* What this task involves
Among the lines below, count those with the word "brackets". Answer with the number only.

* Dataset content
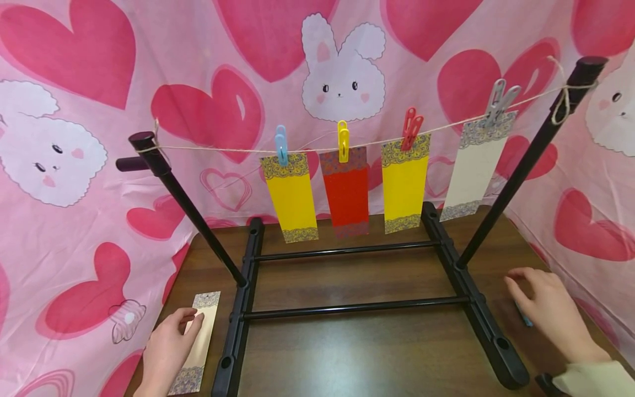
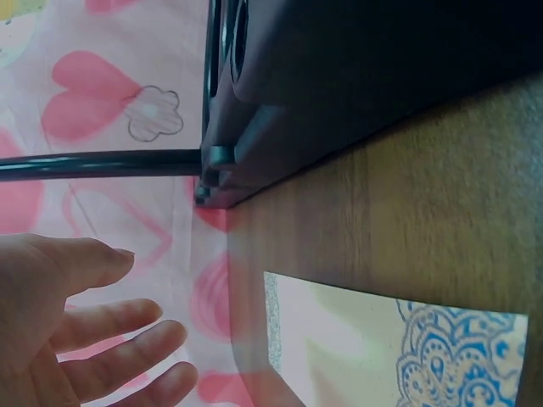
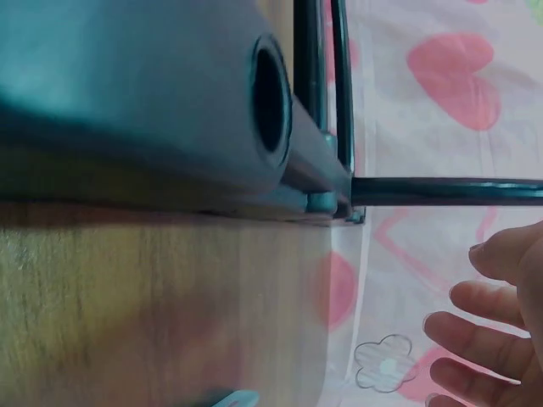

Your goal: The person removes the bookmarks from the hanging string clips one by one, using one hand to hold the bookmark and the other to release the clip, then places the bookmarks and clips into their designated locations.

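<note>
The counter (image 1: 357,281) has a brown wood-grain surface, showing a dull sheen in front of the rack. The rack (image 1: 357,307), black, stands on it on two long feet joined by two crossbars. A cream card (image 1: 204,339), patterned at both ends and partly covered, lies just left of the rack, lengthwise along its left foot. A blue clothes peg (image 1: 524,315), mostly hidden, lies right of the rack, near its right foot.

pink cloth (image 1: 283,99) behind, printed with hearts (image 1: 186,116), white rabbits (image 1: 342,77); brown wood-grain table (image 1: 357,347) in front.
</note>
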A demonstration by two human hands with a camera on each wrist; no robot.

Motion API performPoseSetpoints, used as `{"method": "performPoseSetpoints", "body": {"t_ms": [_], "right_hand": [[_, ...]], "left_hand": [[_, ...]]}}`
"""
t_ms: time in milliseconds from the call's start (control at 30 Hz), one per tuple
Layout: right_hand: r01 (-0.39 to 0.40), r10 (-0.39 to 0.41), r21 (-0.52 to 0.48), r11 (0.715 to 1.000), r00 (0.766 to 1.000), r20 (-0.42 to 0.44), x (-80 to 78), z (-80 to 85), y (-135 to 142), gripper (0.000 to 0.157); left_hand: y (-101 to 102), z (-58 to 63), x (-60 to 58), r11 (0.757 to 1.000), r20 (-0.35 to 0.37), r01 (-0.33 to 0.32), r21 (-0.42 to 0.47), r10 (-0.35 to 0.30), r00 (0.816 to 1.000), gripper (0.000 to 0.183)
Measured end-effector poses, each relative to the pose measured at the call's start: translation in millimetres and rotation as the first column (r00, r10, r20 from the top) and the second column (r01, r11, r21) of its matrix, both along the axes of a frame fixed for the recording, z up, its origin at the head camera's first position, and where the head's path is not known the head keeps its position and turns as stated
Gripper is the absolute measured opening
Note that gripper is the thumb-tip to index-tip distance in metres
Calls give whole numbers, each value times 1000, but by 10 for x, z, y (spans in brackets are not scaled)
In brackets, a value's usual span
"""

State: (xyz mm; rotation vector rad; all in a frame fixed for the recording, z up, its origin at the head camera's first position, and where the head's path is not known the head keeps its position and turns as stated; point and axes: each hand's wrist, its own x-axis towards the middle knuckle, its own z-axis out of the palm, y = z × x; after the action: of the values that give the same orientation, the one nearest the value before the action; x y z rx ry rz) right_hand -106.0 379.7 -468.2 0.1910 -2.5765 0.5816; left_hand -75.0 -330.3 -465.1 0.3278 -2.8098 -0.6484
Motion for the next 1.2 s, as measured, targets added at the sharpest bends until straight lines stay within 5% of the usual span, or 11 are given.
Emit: {"method": "performPoseSetpoints", "body": {"t_ms": [400,733,1200], "right_hand": [[-32,32,26,999,999,-8,-71,79,-143,19],[-63,63,16,998,997,-50,-94,161,-295,19],[-86,87,17,996,992,-88,-91,278,-473,23]], "left_hand": [[102,53,-65,999,114,-2,46,-3,993,39],[221,69,-80,999,-39,29,20,-29,999,32],[409,171,-168,995,-125,89,41,-83,989,28]]}}
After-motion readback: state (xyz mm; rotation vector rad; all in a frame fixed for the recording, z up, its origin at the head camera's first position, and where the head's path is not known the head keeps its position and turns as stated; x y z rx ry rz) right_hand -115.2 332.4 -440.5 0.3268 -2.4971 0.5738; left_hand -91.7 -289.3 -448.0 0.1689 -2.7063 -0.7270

* Task result
2